I understand your point and agree that the one way to avoid penalties is to design accordingly. The problem is the same as it was last year, how can referees determine if you've reached outside of 80" during gameplay? How can they duplicate the position of your robot at the moment they think you may have reached beyond 80"? What if your stops are programming based, how can you prove they actually were performing properly during that particular match? The refs have to go by what they see and what you see in that millisecond during a match with 6 robots on the field.... I know from experience how impossible of a task that is.

Thanks, Anne. It's my belief too that if a rule doesn't say PENALTY, then there is none. Prior to the answer in Q&A, there was no provision for any sanction for a violation of <R16>. It would not have been good to go into Week 1 Regionals and have every ref crew come up with their own interpretation of sanctions for <R16>. Let alone the difficulty of being sure the 80" was violated.

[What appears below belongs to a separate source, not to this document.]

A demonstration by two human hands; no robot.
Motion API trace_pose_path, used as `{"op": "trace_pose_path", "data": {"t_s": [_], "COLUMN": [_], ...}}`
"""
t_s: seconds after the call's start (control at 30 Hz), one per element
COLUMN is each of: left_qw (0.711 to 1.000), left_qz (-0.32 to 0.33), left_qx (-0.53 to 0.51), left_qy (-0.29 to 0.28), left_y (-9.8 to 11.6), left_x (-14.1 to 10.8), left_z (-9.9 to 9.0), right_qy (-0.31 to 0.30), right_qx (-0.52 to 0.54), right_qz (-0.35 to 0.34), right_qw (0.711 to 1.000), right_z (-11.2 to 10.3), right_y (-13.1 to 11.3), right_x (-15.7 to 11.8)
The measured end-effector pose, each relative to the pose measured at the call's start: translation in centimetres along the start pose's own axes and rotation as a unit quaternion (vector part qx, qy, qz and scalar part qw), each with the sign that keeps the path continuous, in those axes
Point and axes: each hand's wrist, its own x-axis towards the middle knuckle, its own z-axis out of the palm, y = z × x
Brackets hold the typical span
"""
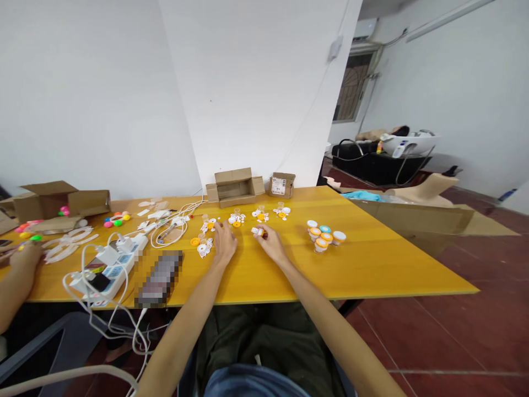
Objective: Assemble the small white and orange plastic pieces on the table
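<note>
My right hand [270, 243] is closed around a small plastic jar [258, 232] with white and orange parts, just above the table. To its left, my left hand [225, 242] is held low over the table with its fingers apart, beside loose white pieces [203, 249] and an orange ring [195, 242]. Behind both hands lie more little groups of white pieces, orange rings [236, 224] and clear cups [262, 210]. Off to the right stands a cluster of several closed jars [326, 237] with orange, white and teal on their lids.
Open cardboard boxes [235, 190] sit at the table's back edge. A power strip [119, 270] with tangled cables and a phone [159, 278] lie at left. Another person's hand [27, 256] is at far left near coloured balls [118, 223].
</note>
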Motion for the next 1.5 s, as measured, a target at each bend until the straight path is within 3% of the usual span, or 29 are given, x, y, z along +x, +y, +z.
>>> {"op": "trace_pose_path", "data": {"t_s": [0.33, 0.6, 0.67, 0.83, 0.93, 1.2, 1.5], "left_qw": [0.997, 0.986, 0.983, 0.959, 0.95, 0.95, 0.944], "left_qz": [0.022, 0.066, 0.097, 0.199, 0.218, 0.199, 0.229], "left_qx": [-0.066, -0.123, -0.148, -0.183, -0.182, -0.191, -0.188], "left_qy": [0.03, 0.086, 0.055, -0.082, -0.13, -0.149, -0.142], "left_y": [-0.3, 1.0, 1.3, 1.7, 1.9, 2.1, 1.6], "left_x": [0.1, -0.2, -0.4, -0.8, -0.9, -0.9, -0.7], "left_z": [0.3, -0.6, -0.8, -1.0, -1.1, -1.5, -1.0], "right_qy": [-0.017, -0.05, -0.056, -0.087, -0.109, -0.107, -0.109], "right_qx": [0.015, 0.03, 0.04, 0.068, 0.079, 0.05, 0.024], "right_qz": [0.021, 0.025, 0.029, 0.015, 0.006, -0.003, 0.001], "right_qw": [1.0, 0.998, 0.997, 0.994, 0.991, 0.993, 0.994], "right_z": [0.0, 0.0, 0.0, 0.3, 0.4, 0.2, -0.1], "right_y": [0.4, 0.3, 0.0, -0.4, -0.6, -0.7, -1.0], "right_x": [0.2, 0.4, 0.3, 0.1, 0.0, -0.1, -0.2]}}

Everyone should give the refs credit. They have to make sizing decisions all the time, even on things that have been inspected. You made your robot fit inside the box and passed inspection, but now for some reason its too large when you take the field on Friday. Who notices? - the referees. And last year, there was not a 72x72" box for the refs to measure with. Granted, exceeding the 72" was generally because of premature ramp deployments, and the ramps stayed deployed. That was easier than judging 80", up in the air, as an arm arcs through its range of movement. But I'm confident they will do the job correctly once again.